* [Data listing]
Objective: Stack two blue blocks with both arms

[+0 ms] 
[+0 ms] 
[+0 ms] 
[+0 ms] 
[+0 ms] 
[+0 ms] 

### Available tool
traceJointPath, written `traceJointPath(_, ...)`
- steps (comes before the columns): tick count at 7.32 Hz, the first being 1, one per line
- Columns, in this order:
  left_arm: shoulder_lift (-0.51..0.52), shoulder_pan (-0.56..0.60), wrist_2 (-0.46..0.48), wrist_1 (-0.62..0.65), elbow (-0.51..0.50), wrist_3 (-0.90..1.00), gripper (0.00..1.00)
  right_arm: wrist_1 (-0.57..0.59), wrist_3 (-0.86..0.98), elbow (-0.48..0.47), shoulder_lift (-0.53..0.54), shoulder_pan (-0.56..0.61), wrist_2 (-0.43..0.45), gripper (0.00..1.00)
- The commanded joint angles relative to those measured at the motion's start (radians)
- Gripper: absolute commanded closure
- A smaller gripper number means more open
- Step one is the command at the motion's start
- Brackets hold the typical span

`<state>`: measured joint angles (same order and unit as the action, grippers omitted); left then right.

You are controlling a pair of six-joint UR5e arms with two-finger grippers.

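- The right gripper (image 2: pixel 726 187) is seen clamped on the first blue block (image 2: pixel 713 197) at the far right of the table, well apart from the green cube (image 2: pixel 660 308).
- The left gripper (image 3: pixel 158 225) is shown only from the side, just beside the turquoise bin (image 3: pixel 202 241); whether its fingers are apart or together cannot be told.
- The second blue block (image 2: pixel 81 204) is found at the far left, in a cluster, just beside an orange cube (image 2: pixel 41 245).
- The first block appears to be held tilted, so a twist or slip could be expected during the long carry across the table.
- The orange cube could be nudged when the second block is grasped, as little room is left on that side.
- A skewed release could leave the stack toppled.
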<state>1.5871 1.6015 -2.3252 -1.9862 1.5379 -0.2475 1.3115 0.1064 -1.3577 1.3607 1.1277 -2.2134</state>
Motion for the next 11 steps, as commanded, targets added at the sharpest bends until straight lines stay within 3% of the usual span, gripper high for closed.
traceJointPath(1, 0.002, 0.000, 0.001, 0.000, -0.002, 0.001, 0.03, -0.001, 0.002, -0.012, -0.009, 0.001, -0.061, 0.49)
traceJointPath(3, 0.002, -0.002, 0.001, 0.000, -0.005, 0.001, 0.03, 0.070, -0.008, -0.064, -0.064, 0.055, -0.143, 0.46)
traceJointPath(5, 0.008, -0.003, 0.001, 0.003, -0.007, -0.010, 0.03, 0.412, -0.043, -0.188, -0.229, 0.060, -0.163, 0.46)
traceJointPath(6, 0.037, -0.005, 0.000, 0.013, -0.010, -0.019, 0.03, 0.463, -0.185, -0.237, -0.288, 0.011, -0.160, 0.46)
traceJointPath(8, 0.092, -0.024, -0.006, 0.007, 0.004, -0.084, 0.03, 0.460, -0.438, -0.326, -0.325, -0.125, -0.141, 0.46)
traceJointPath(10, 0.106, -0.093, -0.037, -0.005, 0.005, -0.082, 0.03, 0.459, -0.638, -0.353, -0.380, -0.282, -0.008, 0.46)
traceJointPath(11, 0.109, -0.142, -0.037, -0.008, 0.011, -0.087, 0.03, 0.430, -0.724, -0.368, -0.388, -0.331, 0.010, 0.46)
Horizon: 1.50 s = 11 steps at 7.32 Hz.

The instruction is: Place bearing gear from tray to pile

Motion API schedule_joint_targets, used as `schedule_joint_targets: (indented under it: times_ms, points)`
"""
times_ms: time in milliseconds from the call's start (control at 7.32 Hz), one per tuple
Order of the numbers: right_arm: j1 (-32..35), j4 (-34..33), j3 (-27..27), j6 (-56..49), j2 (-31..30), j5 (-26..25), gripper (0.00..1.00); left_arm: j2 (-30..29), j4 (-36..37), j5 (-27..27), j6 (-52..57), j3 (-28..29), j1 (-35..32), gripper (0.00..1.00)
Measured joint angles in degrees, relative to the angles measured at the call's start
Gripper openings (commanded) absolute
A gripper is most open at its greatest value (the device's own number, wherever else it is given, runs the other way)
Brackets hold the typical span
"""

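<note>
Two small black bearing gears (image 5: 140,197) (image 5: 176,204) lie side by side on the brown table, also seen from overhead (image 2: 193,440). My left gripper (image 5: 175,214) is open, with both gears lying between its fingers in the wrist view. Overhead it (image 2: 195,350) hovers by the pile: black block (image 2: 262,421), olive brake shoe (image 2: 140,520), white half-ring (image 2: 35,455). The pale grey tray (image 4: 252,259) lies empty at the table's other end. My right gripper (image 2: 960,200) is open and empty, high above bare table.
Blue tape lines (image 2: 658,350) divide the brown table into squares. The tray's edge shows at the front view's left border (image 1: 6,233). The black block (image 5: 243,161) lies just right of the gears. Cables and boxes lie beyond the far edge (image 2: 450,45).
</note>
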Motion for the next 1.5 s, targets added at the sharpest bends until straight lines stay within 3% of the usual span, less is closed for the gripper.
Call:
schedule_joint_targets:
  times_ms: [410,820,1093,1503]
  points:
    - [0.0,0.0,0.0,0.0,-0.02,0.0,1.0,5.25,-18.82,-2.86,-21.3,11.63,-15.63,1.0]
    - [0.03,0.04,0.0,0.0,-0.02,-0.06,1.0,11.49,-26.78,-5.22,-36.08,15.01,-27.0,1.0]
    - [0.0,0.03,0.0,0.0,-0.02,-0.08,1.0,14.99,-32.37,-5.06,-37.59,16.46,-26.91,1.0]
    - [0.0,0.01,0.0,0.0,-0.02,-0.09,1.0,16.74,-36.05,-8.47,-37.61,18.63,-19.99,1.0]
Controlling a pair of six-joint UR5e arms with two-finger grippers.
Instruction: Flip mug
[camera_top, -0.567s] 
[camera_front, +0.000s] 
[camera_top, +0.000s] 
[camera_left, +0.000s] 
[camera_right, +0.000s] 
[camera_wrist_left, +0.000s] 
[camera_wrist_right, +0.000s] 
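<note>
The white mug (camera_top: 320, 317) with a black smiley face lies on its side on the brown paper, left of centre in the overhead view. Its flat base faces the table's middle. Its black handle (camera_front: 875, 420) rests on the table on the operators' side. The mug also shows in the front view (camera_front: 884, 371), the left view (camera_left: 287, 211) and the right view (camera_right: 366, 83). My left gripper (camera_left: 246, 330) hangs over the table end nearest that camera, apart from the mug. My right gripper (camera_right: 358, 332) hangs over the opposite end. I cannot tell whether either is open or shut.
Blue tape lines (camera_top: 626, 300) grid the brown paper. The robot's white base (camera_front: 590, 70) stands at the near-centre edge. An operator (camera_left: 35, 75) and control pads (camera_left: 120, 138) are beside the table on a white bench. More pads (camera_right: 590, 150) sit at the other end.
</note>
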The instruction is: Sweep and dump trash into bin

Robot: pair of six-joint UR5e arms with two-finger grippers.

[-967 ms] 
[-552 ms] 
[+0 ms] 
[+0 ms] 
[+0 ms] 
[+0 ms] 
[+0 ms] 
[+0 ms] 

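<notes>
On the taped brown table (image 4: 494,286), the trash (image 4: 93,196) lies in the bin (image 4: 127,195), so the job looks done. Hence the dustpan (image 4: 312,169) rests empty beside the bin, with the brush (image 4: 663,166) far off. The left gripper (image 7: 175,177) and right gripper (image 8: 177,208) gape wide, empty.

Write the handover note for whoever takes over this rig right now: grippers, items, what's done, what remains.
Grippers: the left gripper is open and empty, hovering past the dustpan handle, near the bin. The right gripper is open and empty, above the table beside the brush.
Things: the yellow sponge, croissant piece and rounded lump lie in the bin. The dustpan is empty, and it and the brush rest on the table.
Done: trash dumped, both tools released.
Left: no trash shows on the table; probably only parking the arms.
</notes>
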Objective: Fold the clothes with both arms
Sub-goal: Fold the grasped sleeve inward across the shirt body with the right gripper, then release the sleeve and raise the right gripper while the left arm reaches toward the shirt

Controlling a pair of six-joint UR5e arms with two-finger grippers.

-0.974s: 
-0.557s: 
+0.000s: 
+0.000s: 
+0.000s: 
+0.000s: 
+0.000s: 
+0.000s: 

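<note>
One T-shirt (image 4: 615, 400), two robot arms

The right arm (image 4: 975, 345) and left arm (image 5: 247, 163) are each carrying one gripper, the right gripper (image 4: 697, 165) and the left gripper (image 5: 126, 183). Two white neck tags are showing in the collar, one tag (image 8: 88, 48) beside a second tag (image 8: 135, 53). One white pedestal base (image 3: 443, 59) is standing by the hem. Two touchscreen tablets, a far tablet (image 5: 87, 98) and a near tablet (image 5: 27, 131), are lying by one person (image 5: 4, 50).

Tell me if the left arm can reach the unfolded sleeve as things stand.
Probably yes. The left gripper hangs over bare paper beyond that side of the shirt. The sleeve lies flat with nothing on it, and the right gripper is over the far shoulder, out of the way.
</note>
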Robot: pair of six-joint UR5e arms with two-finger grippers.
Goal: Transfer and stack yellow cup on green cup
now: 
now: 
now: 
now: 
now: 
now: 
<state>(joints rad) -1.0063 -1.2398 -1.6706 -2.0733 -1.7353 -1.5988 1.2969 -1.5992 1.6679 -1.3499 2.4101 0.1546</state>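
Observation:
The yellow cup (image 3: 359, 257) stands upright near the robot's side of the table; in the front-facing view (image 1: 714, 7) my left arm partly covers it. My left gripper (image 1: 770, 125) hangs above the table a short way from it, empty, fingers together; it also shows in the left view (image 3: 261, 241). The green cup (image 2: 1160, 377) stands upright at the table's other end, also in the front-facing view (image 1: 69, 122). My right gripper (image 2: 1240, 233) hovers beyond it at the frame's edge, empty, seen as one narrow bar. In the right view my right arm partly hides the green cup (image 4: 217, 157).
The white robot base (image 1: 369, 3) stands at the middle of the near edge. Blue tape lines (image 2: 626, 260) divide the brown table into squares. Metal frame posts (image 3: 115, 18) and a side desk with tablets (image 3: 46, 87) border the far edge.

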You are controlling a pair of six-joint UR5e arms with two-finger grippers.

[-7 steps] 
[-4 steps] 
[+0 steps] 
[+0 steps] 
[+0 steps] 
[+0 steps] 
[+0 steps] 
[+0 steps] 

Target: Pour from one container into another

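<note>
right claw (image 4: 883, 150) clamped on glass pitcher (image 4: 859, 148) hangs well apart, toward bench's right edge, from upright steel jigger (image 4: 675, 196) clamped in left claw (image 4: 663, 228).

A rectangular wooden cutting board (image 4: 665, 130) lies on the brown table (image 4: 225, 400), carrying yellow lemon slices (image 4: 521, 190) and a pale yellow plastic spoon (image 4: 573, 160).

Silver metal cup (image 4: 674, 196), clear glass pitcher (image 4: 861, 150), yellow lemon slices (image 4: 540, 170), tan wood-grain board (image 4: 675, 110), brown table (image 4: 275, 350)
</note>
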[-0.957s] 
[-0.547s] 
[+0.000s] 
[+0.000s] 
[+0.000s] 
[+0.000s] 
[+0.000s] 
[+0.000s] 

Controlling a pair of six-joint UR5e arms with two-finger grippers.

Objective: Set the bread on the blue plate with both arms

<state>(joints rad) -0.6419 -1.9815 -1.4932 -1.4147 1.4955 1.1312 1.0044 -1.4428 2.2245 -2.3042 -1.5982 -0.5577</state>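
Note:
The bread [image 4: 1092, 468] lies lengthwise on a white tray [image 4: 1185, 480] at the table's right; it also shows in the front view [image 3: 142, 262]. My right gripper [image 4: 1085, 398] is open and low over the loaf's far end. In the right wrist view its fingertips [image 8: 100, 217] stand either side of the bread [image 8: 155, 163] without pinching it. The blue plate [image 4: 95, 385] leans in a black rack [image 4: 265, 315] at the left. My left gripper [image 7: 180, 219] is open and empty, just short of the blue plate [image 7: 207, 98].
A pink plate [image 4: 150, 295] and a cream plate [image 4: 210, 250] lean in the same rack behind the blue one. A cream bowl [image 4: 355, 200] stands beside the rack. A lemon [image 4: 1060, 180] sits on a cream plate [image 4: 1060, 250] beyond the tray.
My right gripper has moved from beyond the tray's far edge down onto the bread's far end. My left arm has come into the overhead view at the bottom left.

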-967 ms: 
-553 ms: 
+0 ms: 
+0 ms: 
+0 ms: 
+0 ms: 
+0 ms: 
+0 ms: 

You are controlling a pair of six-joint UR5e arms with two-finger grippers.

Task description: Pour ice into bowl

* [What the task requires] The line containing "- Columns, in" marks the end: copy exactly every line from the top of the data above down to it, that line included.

* [Response for this exercise]
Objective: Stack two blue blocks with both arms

[+0 ms] 
[+0 ms] 
[+0 ms] 
[+0 ms] 
[+0 ms] 
[+0 ms] 

### Available tool
traceJointPath, written `traceJointPath(_, ...)`
- steps (comes before the columns): tick count at 7.32 Hz, the first being 1, one per line
- Columns, in this order:

Nothing else belongs to this answer.